REQUIREMENT:
Only the lines below, from the one with "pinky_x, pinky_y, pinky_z" through the one with "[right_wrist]", are to be written out, exactly.

#### SUPPLIED RECORDS ####

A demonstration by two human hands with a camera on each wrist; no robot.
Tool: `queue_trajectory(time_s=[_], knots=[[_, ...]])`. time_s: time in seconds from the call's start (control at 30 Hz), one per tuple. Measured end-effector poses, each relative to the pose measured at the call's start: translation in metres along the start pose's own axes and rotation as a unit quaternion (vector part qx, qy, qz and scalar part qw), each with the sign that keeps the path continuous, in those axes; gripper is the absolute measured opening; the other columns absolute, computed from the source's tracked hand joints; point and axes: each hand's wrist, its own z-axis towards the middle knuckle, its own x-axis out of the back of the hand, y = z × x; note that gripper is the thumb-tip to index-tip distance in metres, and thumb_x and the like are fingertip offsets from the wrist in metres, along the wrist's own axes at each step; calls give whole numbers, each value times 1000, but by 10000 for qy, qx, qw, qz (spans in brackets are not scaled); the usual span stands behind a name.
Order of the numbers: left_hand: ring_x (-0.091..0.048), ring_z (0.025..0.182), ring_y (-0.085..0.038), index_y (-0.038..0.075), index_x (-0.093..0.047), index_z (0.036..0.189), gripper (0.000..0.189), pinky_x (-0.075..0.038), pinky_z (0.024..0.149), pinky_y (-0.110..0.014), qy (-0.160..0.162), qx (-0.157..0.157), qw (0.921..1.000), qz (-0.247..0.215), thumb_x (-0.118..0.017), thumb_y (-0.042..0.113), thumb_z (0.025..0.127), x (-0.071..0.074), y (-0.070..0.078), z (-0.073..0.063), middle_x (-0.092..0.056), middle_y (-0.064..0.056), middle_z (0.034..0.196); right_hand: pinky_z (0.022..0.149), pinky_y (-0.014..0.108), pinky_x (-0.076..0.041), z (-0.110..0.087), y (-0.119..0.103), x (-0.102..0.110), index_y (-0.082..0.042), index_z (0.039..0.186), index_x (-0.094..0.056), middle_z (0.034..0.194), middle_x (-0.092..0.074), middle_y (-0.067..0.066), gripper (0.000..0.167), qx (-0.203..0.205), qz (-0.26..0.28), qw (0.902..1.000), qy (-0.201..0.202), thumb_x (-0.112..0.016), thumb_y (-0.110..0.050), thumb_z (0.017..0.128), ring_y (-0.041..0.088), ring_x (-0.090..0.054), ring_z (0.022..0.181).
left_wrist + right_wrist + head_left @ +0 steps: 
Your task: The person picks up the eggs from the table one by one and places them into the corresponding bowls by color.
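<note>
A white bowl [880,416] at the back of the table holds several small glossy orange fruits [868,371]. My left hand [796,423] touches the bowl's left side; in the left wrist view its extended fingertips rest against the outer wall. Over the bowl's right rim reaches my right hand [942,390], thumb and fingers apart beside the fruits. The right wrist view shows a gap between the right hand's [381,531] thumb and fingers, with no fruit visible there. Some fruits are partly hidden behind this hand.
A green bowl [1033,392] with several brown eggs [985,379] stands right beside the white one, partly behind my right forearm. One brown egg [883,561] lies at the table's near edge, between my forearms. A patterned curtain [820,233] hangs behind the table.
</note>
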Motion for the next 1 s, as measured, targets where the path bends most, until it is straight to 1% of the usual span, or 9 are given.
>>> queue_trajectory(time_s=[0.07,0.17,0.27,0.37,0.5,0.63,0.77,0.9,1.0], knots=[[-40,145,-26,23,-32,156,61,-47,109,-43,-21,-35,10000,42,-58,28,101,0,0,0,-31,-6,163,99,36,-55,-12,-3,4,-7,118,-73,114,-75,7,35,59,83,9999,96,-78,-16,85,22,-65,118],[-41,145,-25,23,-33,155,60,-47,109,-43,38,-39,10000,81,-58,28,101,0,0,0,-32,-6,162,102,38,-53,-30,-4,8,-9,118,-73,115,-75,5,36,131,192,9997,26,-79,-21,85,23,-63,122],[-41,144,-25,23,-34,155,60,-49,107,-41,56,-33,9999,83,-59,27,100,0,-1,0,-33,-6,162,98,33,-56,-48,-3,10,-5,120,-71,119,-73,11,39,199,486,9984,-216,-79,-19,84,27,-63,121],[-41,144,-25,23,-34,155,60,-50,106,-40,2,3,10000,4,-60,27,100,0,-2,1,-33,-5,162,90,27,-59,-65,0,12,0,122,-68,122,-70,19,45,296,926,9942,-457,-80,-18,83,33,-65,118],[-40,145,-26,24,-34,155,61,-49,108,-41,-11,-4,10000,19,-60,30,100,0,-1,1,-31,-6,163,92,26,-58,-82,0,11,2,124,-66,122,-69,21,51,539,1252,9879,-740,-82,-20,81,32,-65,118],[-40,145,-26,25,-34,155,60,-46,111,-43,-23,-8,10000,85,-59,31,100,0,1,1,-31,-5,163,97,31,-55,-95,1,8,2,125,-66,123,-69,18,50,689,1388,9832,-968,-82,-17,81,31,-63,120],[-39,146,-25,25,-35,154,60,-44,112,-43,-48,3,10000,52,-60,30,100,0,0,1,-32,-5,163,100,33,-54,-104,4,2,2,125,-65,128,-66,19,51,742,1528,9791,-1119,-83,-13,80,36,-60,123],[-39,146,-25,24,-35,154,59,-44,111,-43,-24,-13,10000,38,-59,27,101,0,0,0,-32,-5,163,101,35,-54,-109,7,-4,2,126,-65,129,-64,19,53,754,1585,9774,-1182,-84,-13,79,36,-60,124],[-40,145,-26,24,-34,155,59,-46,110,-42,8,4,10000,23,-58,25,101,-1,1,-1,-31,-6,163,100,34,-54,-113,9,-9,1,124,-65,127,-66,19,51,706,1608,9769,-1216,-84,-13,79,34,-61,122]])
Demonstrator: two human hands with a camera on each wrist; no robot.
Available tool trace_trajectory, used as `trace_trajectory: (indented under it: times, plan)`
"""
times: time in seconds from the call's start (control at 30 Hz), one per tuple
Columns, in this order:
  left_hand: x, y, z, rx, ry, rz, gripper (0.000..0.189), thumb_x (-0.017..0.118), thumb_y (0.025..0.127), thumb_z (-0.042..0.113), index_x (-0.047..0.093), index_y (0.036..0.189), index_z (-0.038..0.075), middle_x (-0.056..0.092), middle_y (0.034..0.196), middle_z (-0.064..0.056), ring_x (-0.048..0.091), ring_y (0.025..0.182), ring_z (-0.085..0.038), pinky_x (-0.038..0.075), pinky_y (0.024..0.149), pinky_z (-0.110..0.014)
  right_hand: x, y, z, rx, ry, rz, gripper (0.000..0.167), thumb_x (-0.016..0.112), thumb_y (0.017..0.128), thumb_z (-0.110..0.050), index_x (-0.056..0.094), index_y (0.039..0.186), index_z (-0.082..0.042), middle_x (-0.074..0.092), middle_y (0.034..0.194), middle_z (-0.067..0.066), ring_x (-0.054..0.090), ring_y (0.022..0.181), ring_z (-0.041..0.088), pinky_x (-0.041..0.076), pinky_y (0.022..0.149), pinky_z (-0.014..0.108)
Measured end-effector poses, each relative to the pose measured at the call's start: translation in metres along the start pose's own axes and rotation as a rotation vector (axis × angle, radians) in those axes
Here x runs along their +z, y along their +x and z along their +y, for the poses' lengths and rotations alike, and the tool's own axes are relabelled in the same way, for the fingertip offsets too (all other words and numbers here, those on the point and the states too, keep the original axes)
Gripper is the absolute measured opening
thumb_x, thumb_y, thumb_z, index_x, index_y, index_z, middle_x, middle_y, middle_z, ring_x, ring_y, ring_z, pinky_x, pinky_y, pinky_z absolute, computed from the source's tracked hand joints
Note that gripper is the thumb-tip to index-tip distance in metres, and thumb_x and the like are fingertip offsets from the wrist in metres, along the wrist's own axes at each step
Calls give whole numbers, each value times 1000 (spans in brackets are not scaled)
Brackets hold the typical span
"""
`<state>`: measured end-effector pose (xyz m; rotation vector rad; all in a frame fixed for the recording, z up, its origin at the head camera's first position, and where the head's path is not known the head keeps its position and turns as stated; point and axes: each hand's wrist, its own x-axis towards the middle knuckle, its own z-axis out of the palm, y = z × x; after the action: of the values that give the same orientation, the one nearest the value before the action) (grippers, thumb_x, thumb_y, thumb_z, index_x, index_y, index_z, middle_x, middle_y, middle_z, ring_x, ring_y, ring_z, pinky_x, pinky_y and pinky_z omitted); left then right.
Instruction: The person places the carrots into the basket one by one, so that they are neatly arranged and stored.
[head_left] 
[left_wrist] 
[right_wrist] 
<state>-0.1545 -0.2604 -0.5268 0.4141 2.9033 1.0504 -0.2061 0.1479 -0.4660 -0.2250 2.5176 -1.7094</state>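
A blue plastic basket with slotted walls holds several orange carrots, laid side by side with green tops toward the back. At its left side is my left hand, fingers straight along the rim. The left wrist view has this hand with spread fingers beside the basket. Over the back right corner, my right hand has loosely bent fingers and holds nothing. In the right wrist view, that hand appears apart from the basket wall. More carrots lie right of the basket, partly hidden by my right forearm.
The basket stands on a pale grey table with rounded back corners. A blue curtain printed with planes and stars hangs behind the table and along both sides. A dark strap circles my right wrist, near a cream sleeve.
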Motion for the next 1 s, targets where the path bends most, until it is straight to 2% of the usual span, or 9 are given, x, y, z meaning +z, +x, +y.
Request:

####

ANSWER SECTION:
thumb_x, thumb_y, thumb_z, index_x, index_y, index_z, middle_x, middle_y, middle_z, ring_x, ring_y, ring_z, pinky_x, pinky_y, pinky_z absolute, computed from the source's tracked hand joints
Note that gripper is the thumb-tip to index-tip distance in metres, and thumb_x and the like are fingertip offsets from the wrist in metres, along the wrist's own axes at each step
Calls give whole numbers, each value times 1000 (spans in brackets are not scaled)
Brackets hold the typical span
"""
`<state>`: measured end-effector pose (xyz m; rotation vector rad; all in a frame fixed for the recording, z up, its origin at the head camera's first position, and where the head's path is not known the head keeps its position and turns as stated; point and axes: each hand's wrist, its own x-axis towards the middle knuckle, its own z-axis out of the palm, y = z × x; after the action: of the values that give the same orientation, the one nearest the value before the action) (grippers, thumb_x, thumb_y, thumb_z, index_x, index_y, index_z, middle_x, middle_y, middle_z, ring_x, ring_y, ring_z, pinky_x, pinky_y and pinky_z omitted); left then right.
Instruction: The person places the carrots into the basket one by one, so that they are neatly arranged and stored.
[head_left] 
[left_wrist] 
[right_wrist] 

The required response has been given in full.